Below are some records. Print exactly the lines between the one holding "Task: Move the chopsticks" and the one holding "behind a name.", inclusive, and nothing else.

* [DATA]
***

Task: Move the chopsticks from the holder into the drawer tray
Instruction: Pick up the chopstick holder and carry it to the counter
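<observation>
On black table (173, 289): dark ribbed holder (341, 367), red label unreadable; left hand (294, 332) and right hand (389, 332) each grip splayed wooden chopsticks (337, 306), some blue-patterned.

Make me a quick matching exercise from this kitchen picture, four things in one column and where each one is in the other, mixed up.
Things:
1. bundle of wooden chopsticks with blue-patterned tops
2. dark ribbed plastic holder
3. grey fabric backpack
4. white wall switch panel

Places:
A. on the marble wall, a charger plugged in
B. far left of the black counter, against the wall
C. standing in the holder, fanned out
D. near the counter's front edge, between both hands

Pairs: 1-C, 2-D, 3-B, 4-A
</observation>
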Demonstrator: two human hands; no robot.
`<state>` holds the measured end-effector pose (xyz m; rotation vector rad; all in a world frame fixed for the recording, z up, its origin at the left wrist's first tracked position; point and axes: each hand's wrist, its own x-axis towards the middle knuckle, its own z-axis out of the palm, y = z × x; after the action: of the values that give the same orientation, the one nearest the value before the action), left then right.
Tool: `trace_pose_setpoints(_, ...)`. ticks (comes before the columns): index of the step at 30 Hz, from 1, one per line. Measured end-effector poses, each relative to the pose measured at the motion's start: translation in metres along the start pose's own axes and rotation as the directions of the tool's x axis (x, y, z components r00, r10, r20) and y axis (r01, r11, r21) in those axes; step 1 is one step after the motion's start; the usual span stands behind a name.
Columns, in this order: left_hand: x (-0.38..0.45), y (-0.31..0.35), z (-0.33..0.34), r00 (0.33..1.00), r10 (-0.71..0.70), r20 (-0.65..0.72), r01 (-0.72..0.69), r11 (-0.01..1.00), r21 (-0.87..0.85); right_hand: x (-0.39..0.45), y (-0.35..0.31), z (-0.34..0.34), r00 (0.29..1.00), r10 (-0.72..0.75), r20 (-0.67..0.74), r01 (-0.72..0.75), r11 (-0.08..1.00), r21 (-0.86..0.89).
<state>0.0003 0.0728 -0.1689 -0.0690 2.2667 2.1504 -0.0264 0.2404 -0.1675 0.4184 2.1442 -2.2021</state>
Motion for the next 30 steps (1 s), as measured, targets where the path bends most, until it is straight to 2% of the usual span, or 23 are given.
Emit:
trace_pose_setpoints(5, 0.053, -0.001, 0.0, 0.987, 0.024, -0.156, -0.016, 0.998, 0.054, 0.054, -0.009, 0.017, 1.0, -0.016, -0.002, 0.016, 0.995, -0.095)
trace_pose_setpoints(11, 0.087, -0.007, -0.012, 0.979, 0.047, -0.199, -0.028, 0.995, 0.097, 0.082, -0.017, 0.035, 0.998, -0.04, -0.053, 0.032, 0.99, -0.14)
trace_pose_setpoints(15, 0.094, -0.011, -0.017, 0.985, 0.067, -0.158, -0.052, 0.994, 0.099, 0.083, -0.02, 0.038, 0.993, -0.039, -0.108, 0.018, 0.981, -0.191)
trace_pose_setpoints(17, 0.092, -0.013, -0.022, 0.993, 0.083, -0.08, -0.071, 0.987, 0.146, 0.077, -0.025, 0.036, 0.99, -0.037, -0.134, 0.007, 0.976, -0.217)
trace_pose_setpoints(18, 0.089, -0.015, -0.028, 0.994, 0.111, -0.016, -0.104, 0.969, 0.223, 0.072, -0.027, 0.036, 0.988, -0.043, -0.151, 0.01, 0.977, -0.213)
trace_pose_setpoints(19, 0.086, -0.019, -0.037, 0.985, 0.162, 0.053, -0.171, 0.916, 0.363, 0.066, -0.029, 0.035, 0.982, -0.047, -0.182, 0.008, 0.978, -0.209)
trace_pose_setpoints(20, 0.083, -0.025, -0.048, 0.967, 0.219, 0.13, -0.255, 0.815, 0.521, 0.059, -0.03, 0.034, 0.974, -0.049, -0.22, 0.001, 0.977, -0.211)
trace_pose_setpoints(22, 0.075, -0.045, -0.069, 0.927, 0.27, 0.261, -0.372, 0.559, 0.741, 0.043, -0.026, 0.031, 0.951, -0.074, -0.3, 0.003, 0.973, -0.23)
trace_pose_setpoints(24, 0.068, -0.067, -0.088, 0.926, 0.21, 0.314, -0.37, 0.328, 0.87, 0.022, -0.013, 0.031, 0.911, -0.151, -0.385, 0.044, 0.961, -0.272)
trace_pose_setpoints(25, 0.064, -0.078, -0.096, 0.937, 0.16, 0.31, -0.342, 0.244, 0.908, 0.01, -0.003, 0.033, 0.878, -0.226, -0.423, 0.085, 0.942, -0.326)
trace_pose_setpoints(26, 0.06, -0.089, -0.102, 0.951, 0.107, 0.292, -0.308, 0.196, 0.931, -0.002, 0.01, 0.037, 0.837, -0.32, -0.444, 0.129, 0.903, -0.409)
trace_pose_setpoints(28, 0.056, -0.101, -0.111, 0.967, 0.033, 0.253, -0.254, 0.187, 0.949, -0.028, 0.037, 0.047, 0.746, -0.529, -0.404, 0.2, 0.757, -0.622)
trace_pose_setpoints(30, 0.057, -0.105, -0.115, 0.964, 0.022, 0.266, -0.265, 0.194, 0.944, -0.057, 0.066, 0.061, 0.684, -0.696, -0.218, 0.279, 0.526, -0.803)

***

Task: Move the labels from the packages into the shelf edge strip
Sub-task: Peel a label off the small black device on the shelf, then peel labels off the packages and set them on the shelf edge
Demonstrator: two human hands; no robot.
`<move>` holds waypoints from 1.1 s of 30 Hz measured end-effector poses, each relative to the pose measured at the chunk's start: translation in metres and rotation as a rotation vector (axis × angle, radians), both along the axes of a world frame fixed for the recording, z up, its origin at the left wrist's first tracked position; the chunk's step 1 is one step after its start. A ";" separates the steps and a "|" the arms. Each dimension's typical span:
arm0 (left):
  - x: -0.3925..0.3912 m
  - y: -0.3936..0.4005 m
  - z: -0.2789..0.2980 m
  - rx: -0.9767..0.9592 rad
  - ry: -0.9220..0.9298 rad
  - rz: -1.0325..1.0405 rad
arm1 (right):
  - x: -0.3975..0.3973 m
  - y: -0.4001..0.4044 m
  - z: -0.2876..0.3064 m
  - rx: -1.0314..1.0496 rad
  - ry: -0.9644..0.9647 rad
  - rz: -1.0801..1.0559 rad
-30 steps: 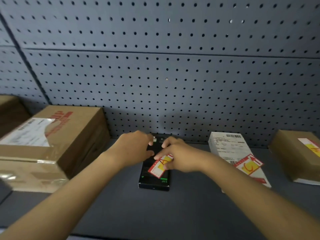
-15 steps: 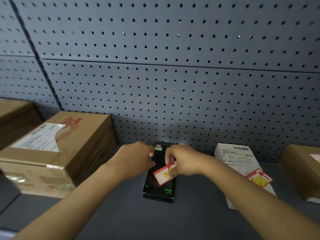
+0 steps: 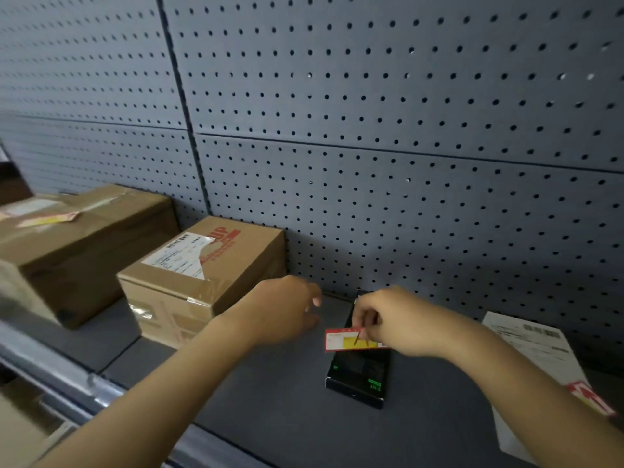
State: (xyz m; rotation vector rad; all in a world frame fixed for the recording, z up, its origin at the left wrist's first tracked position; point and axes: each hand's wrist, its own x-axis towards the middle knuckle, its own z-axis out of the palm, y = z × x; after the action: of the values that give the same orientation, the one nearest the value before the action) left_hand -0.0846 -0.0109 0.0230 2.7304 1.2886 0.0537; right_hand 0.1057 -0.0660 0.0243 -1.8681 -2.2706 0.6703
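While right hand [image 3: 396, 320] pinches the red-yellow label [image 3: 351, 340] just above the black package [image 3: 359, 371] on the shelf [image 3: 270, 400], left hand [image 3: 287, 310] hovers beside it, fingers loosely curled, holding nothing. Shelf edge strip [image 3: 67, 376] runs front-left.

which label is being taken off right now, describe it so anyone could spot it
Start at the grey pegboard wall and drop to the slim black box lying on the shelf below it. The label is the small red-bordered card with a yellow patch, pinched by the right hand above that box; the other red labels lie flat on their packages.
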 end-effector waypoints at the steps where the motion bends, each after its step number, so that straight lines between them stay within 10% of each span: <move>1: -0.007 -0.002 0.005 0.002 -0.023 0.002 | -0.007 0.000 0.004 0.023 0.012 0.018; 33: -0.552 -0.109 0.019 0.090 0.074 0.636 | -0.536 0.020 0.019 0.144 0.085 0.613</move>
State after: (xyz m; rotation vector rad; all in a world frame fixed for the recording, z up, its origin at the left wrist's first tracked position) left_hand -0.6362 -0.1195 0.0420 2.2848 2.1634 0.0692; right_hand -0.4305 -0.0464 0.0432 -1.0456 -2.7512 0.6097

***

* [TASK ANSWER]
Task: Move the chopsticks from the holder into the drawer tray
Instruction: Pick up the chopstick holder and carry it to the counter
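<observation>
On black table (173, 289): dark ribbed holder (341, 367), red label unreadable; left hand (294, 332) and right hand (389, 332) each grip splayed wooden chopsticks (337, 306), some blue-patterned.

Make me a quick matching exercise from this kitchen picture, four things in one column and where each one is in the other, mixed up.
Things:
1. bundle of wooden chopsticks with blue-patterned tops
2. dark ribbed plastic holder
3. grey fabric backpack
4. white wall switch panel

Places:
A. on the marble wall, a charger plugged in
B. far left of the black counter, against the wall
C. standing in the holder, fanned out
D. near the counter's front edge, between both hands

Pairs: 1-C, 2-D, 3-B, 4-A
</observation>
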Demonstrator: two human hands; no robot.
`<state>` holds the measured end-effector pose (xyz m; rotation vector rad; all in a world frame fixed for the recording, z up, its origin at the left wrist's first tracked position; point and axes: each hand's wrist, its own x-axis towards the middle knuckle, its own z-axis out of the palm, y = z × x; after the action: of the values that give the same orientation, the one nearest the value before the action), left then right.
Tool: `trace_pose_setpoints(_, ...)`. ticks (comes before the columns): index of the step at 30 Hz, from 1, one per line. Measured end-effector poses, each relative to the pose measured at the motion's start: translation in metres along the start pose's own axes and rotation as the directions of the tool's x axis (x, y, z components r00, r10, r20) and y axis (r01, r11, r21) in those axes; step 1 is one step after the motion's start; the usual span stands behind a name.

No further response is needed.